The same is true of the revelation of
the Feast of Mercy. "The Feast of Mercy emerged from my very
depths of tenderness. It is my desire that it solemnly be celebrated on the
first Sunday after Easter. Mankind will not have peace until it turns to the
fount of My Mercy."
However, it is important to remember
that this message of The Divine Mercy, revealed to St. Faustina and to our
present generation is not new. It is a powerful reminder of who God is and has
been from the very beginning. This truth that God is in His very nature Love
and Mercy Itself, is given to us by our Judeo-Christian faith and God’s
self-revelation. The veil that has hidden the mystery of God from eternity was
lifted by God Himself. In His goodness and love God chose to reveal Himself to
us, His creatures, and to make known His eternal plan of salvation. This He had
done partly through the Old Testament Patriarchs, Moses and the Prophets, and
fully through His only Son, our Lord Jesus Christ. In the person of Jesus Christ,
conceived through power of the Holy Spirit and born of the Virgin Mary, the
unseen God was made visible.
God, Merciful Father. The Old Testament speaks frequently and with great tenderness about
God’s mercy. Yet, it was Jesus, who through His words and actions, revealed to
us in an extraordinary way, God as a loving Father, rich in mercy and abounding
in great kindness and love. In Jesus’ merciful love and care for the poor, the
oppressed, the sick and the sinful, and especially in His freely choosing to
take upon Himself the punishment for our sins (a truly horrible suffering and
death on the Cross), so that all may be freed from destructive consequences and
death, He manifested in a superabundant and radical way the greatness of God’s
love and mercy for humanity. In His person as God-Man, one in being with the
Father, Jesus both reveals and is God’s Love and Mercy Itself.

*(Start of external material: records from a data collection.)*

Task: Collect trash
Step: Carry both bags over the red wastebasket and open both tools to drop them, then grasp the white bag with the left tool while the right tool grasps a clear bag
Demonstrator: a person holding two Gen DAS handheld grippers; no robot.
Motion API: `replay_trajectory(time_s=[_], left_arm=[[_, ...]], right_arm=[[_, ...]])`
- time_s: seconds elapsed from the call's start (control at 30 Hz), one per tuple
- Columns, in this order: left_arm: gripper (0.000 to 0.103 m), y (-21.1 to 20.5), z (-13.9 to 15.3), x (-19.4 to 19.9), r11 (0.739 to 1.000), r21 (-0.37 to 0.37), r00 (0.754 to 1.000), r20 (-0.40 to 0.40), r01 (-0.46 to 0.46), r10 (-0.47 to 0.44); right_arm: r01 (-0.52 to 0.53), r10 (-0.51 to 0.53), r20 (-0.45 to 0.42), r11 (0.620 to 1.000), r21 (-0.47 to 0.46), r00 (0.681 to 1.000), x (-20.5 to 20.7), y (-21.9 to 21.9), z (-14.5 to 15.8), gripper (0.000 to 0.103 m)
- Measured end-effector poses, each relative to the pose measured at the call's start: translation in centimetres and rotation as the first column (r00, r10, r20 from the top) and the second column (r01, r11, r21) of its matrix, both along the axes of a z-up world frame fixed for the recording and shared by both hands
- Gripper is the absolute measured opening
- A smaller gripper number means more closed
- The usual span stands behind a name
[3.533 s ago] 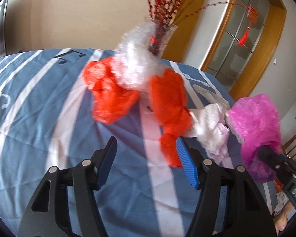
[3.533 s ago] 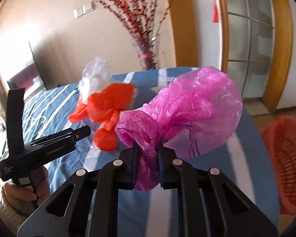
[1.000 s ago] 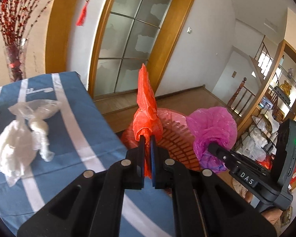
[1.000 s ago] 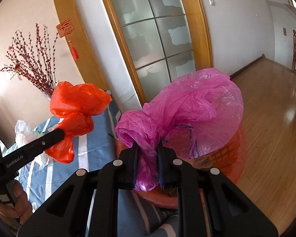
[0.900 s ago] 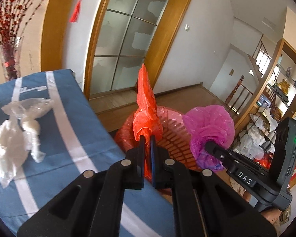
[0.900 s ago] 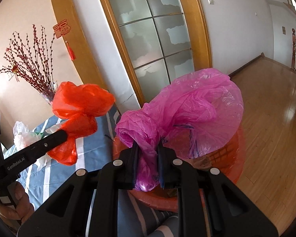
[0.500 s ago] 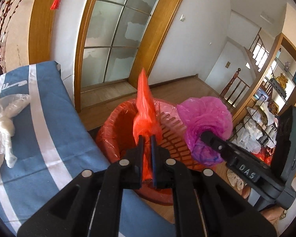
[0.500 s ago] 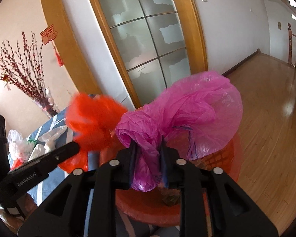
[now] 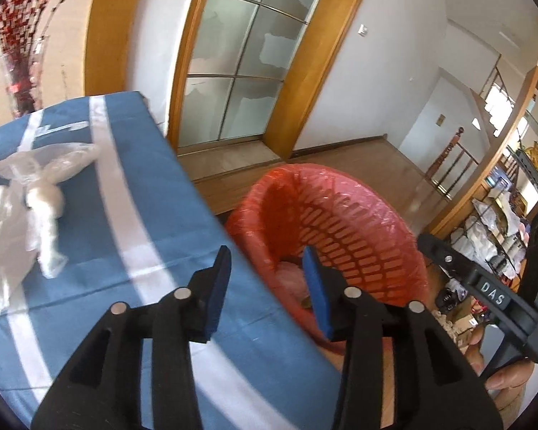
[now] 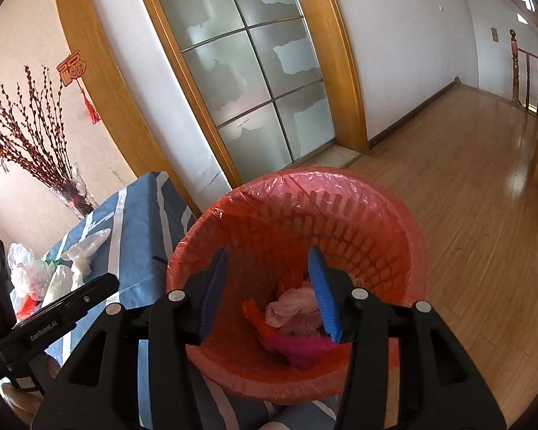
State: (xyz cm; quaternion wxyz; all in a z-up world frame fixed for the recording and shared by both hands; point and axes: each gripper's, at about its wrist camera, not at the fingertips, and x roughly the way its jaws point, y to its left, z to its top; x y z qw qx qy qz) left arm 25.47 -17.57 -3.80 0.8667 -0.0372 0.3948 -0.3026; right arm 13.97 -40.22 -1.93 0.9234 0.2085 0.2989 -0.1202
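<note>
A red basket lined with a red plastic bag [image 9: 369, 215] [image 10: 409, 236] stands on the floor beside the table. Inside it lie the magenta bag [image 10: 305, 349], the orange-red bag [image 10: 254, 313] and pale pink trash [image 10: 294, 304]. My left gripper [image 9: 267, 279] is open and empty over the table edge by the basket. My right gripper [image 10: 269, 283] is open and empty above the basket mouth. White and clear plastic bags [image 9: 21, 200] [image 10: 50, 272] lie on the blue striped tablecloth [image 9: 132, 215].
A vase of red branches [image 10: 68, 186] stands at the table's far end. Glass doors in a wooden frame [image 10: 254, 82] are behind the basket. Wooden floor [image 10: 466, 186] stretches to the right. Shelves with clutter [image 9: 498, 215] are at far right.
Both grippers have opened over the basket. The orange-red bag and the magenta bag have dropped into it. The left gripper has pulled back over the table edge.
</note>
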Motion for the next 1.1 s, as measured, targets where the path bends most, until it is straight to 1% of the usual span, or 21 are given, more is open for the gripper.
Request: replay_trajectory(time_s=[0.17,0.4,0.7,0.8,0.87,1.0,1.1], left_arm=[[0.047,2.4,-0.1,-0.1,0.999,0.015,0.999,0.001,-0.048,0.048],[0.048,6.3,-0.2,-0.5,0.993,0.035,0.993,0.009,-0.116,0.116],[0.053,11.4,0.0,-0.5,0.975,0.062,0.977,0.032,-0.212,0.21],[0.06,13.5,0.2,0.2,0.961,0.083,0.964,0.057,-0.262,0.258],[0.067,15.4,0.5,1.0,0.938,0.104,0.943,0.091,-0.33,0.321],[0.071,18.7,0.7,3.2,0.896,0.121,0.903,0.104,-0.427,0.416],[0.071,19.9,0.4,4.6,0.881,0.148,0.893,0.099,-0.45,0.439]], right_arm=[[-0.022,0.022,0.004,1.0,-0.015,1.0,0.1,1.3,0.5,0.048],[-0.068,0.068,0.002,0.997,-0.038,0.998,0.5,3.4,0.9,0.048],[-0.132,0.132,-0.012,0.99,-0.056,0.991,1.3,6.4,1.1,0.048],[-0.153,0.152,-0.02,0.986,-0.064,0.988,1.6,7.4,1.0,0.048],[-0.167,0.165,-0.026,0.983,-0.073,0.986,1.9,8.1,0.9,0.048],[-0.187,0.185,-0.035,0.979,-0.08,0.982,2.2,9.0,0.8,0.048],[-0.201,0.198,-0.043,0.977,-0.074,0.979,2.7,9.5,0.6,0.048]])
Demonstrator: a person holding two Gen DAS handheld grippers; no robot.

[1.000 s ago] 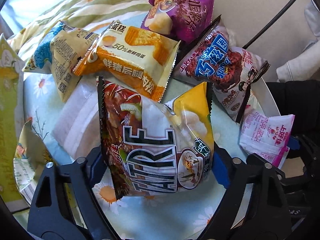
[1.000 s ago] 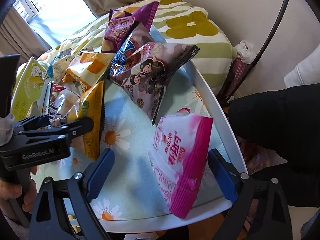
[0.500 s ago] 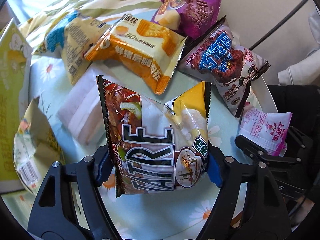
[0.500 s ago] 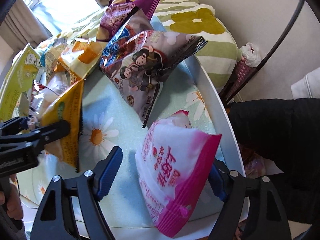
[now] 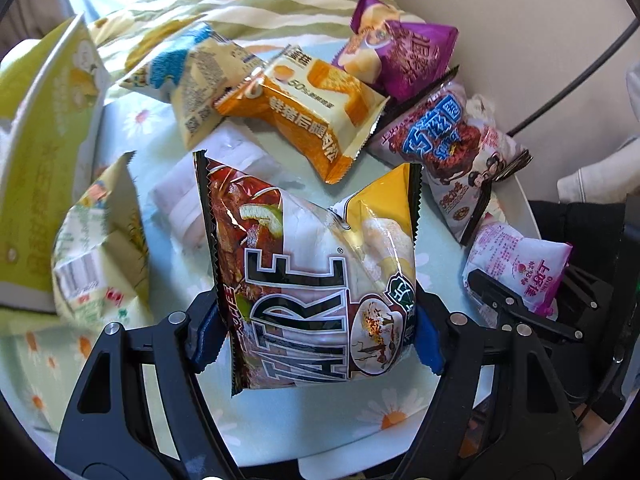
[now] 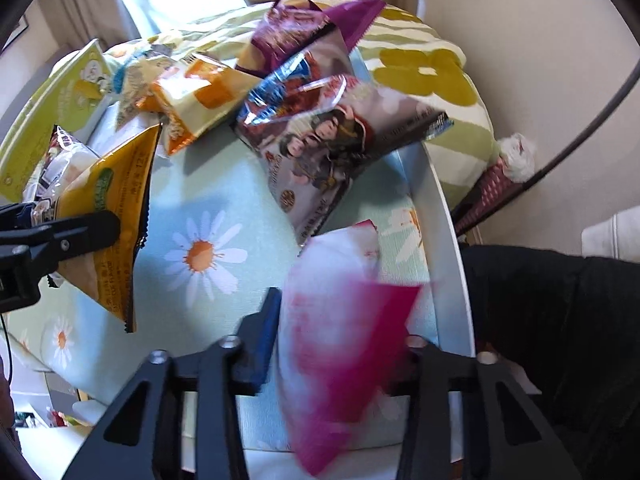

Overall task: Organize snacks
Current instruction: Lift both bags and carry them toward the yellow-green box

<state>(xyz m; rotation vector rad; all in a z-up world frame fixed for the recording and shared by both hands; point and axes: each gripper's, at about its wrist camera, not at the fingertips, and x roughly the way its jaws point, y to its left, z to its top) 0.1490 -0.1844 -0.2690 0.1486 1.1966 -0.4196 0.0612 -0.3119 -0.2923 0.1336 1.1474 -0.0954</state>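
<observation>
Two hand-held grippers work over a round white table (image 5: 524,216) covered in a daisy-print cloth, each pinching a snack. The left gripper (image 5: 316,332) presses its blue pads against both sides of a brown-and-yellow chip bag (image 5: 312,280), holding it upright at the near edge of the table; in the right wrist view the same bag (image 6: 108,216) shows at the left with a black finger (image 6: 72,236) clamped across it. The right gripper (image 6: 340,344) squeezes a pink-and-white packet (image 6: 344,312), blurred in its own camera; in the left wrist view that packet (image 5: 520,268) sits at the right of the table, near the rim. Farther back lie loose snacks: an orange cake packet (image 5: 316,116) in the middle, touching a purple chip bag (image 5: 400,56) at the far right, and a cartoon-printed chocolate snack bag (image 5: 452,152) just beside both, reaching toward the right rim. A blue-and-cream packet (image 5: 200,80) lies at the far left of the orange one, a pale translucent packet (image 5: 216,188) behind the held chip bag, and a green-yellow packet (image 5: 100,248) near the left edge beside a tall yellow-green bag (image 5: 44,152).
</observation>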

Christian Spirituality is a way of living out our
faith in imitation of Christ as the highest ideal and in imitation of his Saints
who incarnated the spirit of Christ in their own culture and time.
The Catechism of the Catholic Church describes Christian spirituality in the category of Christian
perfection:
"All
Christians in any state or walk of life are called to the fullness of Christian
life and to the perfection of charity."[65] All are called to holiness:
"Be perfect, as your heavenly Father is perfect."
In order to reach this perfection the faithful
should use the strength dealt out to them by Christ's gift, so that ... doing
the will of the Father in everything, they may wholeheartedly devote themselves
to the glory of God and to the service of their neighbour. Thus the holiness of
the People of God will grow in fruitful abundance, as is clearly shown in the
history of the Church through the lives of so many saints.
The way of perfection passes by way of the Cross.
There is no holiness without renunciation and spiritual battle. Spiritual
progress entails the ascesis and mortification that gradually lead to living in
the peace and joy of the Beatitudes.